WORK INSTRUCTION: The entries below hold a line with "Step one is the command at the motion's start" and a line with "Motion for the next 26". Return those lines and all that lie between them, exactly and only.
MATERIAL SUPPLIED Start Marker
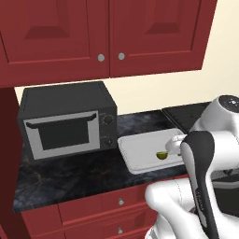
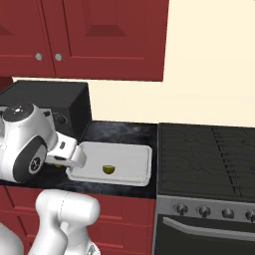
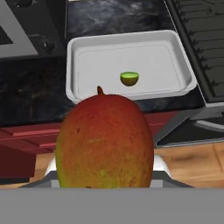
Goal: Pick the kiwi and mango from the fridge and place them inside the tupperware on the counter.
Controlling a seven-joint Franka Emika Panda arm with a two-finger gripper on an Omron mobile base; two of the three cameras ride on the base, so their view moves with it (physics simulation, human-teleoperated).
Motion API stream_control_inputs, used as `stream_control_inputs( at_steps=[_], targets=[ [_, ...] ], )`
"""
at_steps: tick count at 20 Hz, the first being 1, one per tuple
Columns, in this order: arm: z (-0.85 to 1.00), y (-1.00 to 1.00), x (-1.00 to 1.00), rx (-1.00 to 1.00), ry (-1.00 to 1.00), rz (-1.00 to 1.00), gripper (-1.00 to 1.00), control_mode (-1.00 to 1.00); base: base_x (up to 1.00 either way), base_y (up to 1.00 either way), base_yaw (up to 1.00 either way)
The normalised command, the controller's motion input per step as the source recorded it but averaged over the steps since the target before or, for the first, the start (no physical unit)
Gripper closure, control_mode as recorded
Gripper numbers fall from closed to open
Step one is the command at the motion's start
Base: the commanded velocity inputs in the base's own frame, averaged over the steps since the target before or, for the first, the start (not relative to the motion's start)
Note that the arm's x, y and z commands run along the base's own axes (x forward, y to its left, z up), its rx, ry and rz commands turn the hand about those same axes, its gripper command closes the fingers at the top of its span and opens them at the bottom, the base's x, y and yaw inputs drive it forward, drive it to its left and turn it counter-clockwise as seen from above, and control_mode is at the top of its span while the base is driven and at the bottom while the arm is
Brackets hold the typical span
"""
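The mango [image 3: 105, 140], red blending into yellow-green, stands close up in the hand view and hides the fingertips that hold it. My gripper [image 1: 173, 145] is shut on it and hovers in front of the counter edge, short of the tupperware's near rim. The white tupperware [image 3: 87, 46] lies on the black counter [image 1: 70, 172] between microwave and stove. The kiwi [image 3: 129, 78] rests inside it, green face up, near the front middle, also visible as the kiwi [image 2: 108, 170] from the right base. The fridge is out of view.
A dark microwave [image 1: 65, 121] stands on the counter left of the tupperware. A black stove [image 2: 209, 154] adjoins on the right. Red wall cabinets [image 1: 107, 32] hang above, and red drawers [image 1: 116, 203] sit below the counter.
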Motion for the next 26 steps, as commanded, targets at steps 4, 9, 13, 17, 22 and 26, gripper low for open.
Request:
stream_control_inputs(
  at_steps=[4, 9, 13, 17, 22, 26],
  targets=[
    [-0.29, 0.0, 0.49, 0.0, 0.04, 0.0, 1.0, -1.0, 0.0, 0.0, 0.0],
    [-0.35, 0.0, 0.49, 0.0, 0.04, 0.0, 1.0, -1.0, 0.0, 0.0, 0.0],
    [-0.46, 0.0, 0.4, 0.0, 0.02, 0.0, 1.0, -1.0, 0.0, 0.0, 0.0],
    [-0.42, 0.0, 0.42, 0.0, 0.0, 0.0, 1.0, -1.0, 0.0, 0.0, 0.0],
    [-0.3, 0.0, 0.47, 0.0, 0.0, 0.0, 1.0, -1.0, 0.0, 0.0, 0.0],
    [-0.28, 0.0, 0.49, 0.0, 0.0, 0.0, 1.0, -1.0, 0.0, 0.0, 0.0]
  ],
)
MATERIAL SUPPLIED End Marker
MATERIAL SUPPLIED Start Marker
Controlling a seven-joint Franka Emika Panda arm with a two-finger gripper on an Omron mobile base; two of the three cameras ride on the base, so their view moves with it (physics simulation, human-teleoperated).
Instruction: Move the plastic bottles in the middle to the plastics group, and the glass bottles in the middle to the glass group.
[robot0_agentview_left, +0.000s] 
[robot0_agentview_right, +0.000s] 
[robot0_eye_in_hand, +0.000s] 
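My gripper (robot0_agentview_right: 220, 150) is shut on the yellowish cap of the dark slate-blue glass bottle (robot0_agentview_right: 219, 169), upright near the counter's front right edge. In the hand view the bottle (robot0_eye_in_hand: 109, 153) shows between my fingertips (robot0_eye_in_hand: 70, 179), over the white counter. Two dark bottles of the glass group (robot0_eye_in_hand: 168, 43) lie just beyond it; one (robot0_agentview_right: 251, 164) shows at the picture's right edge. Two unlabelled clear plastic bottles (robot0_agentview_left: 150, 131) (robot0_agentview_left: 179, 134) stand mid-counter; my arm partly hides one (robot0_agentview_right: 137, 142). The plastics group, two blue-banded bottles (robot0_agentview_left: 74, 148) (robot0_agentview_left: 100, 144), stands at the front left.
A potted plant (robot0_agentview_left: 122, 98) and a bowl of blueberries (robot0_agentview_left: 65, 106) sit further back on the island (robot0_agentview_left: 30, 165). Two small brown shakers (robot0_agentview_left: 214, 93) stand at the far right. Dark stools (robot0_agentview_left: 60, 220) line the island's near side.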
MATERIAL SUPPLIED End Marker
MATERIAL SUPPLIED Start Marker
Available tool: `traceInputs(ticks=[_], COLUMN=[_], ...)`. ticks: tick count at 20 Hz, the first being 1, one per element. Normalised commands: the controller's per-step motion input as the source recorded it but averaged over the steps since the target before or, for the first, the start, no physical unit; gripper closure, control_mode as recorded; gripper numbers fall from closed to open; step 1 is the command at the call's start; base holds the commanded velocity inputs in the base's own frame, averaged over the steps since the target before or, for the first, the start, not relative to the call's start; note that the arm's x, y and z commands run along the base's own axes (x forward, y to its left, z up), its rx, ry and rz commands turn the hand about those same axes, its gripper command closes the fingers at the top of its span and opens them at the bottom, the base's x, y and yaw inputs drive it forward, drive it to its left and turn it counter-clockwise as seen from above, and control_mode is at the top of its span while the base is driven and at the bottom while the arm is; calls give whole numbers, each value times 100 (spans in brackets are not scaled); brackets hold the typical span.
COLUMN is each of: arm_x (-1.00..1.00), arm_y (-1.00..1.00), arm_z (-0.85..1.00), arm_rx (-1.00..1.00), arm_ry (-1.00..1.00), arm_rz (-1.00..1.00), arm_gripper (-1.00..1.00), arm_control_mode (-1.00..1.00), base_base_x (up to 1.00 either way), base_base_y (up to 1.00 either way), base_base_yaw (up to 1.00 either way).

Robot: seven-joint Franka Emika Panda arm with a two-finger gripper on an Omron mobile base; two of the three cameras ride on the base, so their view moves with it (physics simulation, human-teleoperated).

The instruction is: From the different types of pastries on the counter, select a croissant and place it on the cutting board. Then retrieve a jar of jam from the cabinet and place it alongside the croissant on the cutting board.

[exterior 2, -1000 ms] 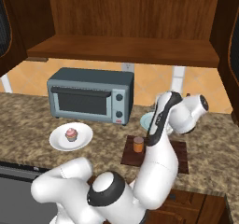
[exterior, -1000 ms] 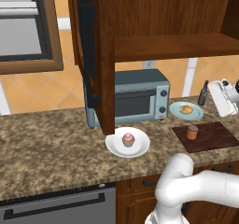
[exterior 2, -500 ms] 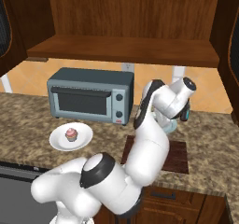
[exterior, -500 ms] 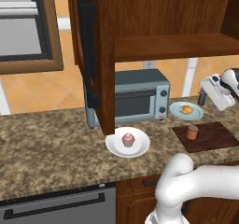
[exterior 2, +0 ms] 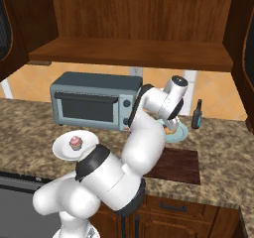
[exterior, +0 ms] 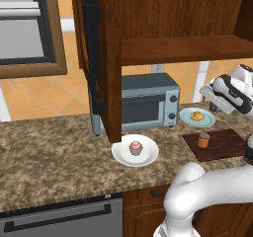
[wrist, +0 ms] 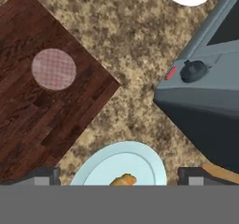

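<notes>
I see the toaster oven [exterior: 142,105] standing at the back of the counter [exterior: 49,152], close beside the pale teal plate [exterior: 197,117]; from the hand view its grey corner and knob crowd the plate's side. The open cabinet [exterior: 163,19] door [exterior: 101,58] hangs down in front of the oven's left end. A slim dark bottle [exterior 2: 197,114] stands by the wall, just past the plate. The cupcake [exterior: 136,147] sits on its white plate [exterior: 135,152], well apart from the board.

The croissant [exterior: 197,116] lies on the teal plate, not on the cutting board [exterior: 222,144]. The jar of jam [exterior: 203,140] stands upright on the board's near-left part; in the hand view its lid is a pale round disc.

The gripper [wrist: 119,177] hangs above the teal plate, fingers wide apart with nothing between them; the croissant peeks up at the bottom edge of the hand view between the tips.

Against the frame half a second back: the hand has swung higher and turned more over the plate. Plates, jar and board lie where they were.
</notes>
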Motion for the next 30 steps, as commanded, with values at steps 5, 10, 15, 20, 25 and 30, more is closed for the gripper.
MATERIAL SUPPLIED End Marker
RESPONSE TO THE EXERCISE:
Step one is the command at the motion's start
Base: the commanded velocity inputs in the base's own frame, averaged over the steps since the target before or, for the first, the start (not relative to the motion's start)
Note that the arm's x, y and z commands run along the base's own axes (x forward, y to its left, z up), its rx, ry and rz commands turn the hand about those same axes, its gripper command closes the fingers at the top of its span and opens them at the bottom, the base's x, y and yaw inputs drive it forward, drive it to its left and turn it counter-clockwise as seen from above, and control_mode is at the top of its span while the base is driven and at the bottom while the arm is
Brackets hold the typical span
"""
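The mango [image 3: 105, 140], red blending into yellow-green, stands close up in the hand view and hides the fingertips that hold it. My gripper [image 1: 173, 145] is shut on it and hovers in front of the counter edge, short of the tupperware's near rim. The white tupperware [image 3: 87, 46] lies on the black counter [image 1: 70, 172] between microwave and stove. The kiwi [image 3: 129, 78] rests inside it, green face up, near the front middle, also visible as the kiwi [image 2: 108, 170] from the right base. The fridge is out of view.
A dark microwave [image 1: 65, 121] stands on the counter left of the tupperware. A black stove [image 2: 209, 154] adjoins on the right. Red wall cabinets [image 1: 107, 32] hang above, and red drawers [image 1: 116, 203] sit below the counter.
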Motion for the next 26 steps, as commanded, targets at steps 4, 9, 13, 17, 22 and 26, gripper low for open.

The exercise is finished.